*Your goal*
Take the lines from the beginning of the material through the line containing "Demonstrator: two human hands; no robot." and retype them exactly, leaving the pictures out.

*Given material*
-----
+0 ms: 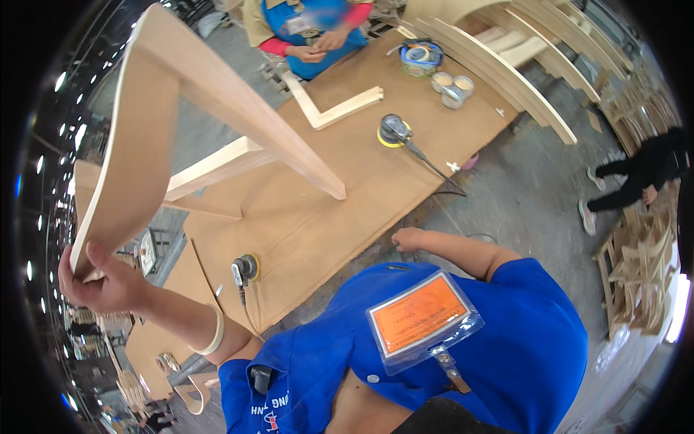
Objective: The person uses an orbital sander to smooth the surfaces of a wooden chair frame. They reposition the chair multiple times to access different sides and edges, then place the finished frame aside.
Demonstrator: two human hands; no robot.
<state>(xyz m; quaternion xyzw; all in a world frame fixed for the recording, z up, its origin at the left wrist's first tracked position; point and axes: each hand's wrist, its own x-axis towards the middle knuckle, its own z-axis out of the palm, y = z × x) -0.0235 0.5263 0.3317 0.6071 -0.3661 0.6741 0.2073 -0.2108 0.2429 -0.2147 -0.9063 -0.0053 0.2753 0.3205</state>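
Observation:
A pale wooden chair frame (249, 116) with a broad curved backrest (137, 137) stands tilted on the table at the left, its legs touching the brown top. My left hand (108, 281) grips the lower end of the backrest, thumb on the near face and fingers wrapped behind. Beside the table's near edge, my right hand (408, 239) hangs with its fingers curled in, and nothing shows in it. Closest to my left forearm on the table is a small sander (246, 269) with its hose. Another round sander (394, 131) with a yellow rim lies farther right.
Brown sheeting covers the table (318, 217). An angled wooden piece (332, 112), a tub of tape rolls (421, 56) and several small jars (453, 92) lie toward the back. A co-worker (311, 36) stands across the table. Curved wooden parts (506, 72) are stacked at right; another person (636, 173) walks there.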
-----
*Result for this task*
+0 ms: 
Objective: The person uses an orbital sander to smooth the surfaces of a wooden chair frame. They reposition the chair multiple times to access different sides and edges, then place the finished frame aside.
Demonstrator: two human hands; no robot.

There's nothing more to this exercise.